I computes the self-information of a message of probability p, freq computes the frequency of a particular character within a string, and H, the entropy, proceeds by first extracting all the distinct characters present in the text into an “alphabet”, and then maps each character of the alphabet to its frequency and computes the expected self-information.

We have now all we need – let’s see the results:

> H borges;;
val it : float = 4.42083025
> H monkeyLit;;
val it : float = 5.565782825

Monkey lit has a higher entropy / disorder than Jorge Luis Borges’ output. This is reassuring.

How good of a test is this, though? In the end, what we measured with Entropy is that some letters were more likely to come up than others, which we would expect from a text written in English, where the letter “e” has a 12% probability to show up. However, if we gave our Monkey a Dvorak keyboard, he may fool our test; we could also create an uber Mechanical Monkey which generates a string based on the original text frequency:

let uberMonkey (text: string) =
   let rng = new System.Random()
   let alphabet = Seq.distinct text |> Seq.toArray
   let textLength = text.Length
   let freq = Array.map (fun l -> freq text l) alphabet
   let rec index i p cumul =
      let cumul = cumul + snd freq.[i]
      if cumul >= p then i else index (i+1) p cumul
   [| for i in 1 .. textLength -> 
      let p = rng.NextDouble()
      alphabet.[index 0 p 0.0] |]

This somewhat ugly snippet computes the frequency of every letter in the original text, and returns random chars based on the frequency. The ugly part is the index function; given a probability p, it returns the index of the first char in the frequency array such that the cumulative probability of all chars up to that index is greater than p, which will return each index based on its frequency.

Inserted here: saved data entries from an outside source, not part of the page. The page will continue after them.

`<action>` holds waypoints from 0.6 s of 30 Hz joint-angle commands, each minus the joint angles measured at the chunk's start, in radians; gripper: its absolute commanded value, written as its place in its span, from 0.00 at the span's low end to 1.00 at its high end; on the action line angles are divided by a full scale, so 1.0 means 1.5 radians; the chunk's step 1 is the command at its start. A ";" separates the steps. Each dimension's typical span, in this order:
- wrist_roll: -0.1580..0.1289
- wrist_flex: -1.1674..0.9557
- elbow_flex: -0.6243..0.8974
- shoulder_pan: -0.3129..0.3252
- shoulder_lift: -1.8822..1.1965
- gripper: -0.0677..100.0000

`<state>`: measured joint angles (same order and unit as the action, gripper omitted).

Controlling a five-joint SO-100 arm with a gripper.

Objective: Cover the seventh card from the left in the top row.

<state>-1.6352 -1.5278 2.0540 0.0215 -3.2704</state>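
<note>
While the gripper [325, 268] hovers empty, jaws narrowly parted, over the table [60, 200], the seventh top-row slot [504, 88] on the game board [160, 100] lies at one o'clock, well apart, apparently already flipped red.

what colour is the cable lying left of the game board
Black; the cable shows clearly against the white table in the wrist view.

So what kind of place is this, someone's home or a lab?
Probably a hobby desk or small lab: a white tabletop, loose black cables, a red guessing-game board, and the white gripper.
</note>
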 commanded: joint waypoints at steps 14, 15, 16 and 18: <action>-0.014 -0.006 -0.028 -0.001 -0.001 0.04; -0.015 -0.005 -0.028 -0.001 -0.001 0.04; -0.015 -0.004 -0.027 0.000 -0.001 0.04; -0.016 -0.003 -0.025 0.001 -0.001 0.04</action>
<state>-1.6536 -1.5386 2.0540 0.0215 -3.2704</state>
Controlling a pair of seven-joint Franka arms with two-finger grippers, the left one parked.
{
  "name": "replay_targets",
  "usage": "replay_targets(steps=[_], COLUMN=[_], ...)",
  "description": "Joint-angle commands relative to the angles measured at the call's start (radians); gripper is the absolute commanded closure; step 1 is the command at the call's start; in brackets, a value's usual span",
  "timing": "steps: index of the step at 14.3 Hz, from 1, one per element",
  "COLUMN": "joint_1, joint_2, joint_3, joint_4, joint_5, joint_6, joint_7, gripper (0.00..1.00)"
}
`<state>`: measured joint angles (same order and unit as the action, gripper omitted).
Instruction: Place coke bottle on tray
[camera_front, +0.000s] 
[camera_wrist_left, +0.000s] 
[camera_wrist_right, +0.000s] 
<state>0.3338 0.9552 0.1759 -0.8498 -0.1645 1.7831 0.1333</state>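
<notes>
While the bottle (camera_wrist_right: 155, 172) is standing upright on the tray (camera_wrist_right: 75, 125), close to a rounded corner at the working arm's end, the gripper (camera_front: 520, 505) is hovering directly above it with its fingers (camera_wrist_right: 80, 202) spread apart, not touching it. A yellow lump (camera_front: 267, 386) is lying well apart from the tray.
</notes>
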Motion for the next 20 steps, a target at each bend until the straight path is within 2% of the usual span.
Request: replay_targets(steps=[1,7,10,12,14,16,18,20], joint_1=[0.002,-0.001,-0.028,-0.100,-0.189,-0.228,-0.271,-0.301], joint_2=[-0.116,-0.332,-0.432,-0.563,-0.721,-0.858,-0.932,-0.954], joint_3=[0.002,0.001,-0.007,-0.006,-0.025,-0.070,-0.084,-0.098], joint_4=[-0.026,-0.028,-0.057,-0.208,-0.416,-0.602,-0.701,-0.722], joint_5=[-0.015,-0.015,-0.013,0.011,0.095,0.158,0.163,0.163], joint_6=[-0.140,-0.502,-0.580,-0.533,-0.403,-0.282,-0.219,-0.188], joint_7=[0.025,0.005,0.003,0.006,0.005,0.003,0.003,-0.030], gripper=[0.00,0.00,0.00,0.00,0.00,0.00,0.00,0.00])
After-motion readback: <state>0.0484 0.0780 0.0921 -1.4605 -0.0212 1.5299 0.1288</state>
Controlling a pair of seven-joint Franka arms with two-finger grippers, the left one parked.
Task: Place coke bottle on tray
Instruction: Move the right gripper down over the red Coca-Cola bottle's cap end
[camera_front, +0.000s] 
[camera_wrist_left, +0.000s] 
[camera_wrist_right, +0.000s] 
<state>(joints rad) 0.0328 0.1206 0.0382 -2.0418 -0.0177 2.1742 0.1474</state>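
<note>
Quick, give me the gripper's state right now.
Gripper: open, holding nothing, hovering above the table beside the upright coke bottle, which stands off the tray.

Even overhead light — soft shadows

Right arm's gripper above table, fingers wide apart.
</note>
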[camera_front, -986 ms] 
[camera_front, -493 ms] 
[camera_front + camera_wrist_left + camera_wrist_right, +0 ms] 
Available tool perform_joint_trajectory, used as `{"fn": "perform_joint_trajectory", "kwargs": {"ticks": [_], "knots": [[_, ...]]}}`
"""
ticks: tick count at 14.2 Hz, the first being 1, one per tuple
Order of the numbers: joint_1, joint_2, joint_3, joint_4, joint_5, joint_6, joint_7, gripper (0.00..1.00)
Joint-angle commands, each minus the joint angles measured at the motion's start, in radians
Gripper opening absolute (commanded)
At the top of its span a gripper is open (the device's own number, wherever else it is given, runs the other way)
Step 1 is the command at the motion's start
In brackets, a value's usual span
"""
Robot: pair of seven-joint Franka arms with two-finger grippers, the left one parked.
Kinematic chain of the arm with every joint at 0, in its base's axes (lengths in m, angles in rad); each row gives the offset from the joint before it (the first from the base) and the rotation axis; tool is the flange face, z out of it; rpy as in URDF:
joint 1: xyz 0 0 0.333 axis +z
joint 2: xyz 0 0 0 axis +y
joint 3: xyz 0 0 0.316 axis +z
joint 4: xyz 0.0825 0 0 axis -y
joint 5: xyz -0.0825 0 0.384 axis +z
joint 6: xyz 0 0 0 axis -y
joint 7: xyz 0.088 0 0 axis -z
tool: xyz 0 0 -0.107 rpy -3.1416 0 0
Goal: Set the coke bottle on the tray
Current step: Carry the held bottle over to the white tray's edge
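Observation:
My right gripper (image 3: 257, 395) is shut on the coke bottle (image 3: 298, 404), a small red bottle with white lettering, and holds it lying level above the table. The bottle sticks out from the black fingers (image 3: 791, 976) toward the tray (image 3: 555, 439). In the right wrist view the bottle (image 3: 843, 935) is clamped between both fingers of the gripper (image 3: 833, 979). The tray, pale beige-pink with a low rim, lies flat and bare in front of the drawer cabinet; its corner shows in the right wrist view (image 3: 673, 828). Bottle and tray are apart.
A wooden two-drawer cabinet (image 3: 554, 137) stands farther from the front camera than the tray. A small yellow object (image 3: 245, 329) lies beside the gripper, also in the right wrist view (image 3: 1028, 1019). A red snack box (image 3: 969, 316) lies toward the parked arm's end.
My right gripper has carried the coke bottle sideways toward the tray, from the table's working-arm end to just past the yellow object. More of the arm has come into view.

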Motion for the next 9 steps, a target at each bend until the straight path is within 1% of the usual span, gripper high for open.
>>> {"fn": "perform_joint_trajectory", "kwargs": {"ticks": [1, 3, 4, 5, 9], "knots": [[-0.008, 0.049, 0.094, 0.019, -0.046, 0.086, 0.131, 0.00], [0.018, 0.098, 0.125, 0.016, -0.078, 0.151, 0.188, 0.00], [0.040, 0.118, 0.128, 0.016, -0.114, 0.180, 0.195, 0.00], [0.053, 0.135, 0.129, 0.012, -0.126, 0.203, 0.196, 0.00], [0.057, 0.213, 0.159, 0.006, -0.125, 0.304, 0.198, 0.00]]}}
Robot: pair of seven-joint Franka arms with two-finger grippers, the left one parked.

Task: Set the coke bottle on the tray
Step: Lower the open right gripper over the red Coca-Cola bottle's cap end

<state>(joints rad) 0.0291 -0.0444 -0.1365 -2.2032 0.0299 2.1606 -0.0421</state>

Running the uberMonkey produces another milestone of worldwide literature:

lk  aeew omauG dga rlhhfatywrrg   earErhsgeotnrtd utntcnd  o,  ntnnrcl gltnhtlu eAal yeh uro  it-lnfELiect eaurefe Busfehe h f1efeh hs eo.dhoc , rbnenotsno, e et tdiobronnaeonioumnroe  escr l hlvrds anoslpstr'thstrao lttamxeda iotoaeAB ai sfoF,hfiemnbe ieoobGrta dogdirisee nt.eba   t oisfgcrn  eehhfrE' oufepas Eroshhteep snodlahe sau  eoalymeonrt.ss.ehstwtee,ttudtmr ehtlni,rnre  ae h  e chp c crng Rdd  eucaetee gire dieeyGhr a4ELd  sr era tndtfe rsecltfu  t1tefetiweoroetasfl bnecdt'eetoruvmtl ii fi4fprBla Fpemaatnlerhig  oteriwnEaerebepnrsorotcigeotioR g  bolrnoexsbtuorsr si,nibbtcrlte uh ts ot  trotnee   se rgfTf  ibdr ne,UlA sirrr a,ersus simf bset  guecr s tir9tb e ntcenkwseerysorlddaaRcwer ton redts— nel ye oi leh v t go,amsPn 'e  areilynmfe ae  evr  lino t, s   a,a,ytinms   elt i :wpa s s hAEgocetduasmrlfaar  de cl,aeird fefsef E  s se hplcihf f  cerrn rnfvmrdpo ettvtu oeutnrk —toc anrhhne  apxbmaio hh  edhst, mfeveulekd. vrtltoietndnuphhgp rt1ocfplrthom b gmeerfmh tdnennletlie hshcy,,bff,na nfitgdtbyowsaooomg , hmtdfidha l aira chh olnnehehe acBeee  n  nrfhGh dn toclraimeovbca atesfgc:rt  eevuwdeoienpttdifgotebeegc ehms ontdec e,ttmae llwcdoh

… and, as expected, if we run our Entropy function on uberMonkeyLit, we get

> H uberMonkeyLit;;
val it : float = 4.385303632

This is pretty much what we got with the Borges original. The uberMonkey produced a paragraph just as organized as Borges, or so it seems.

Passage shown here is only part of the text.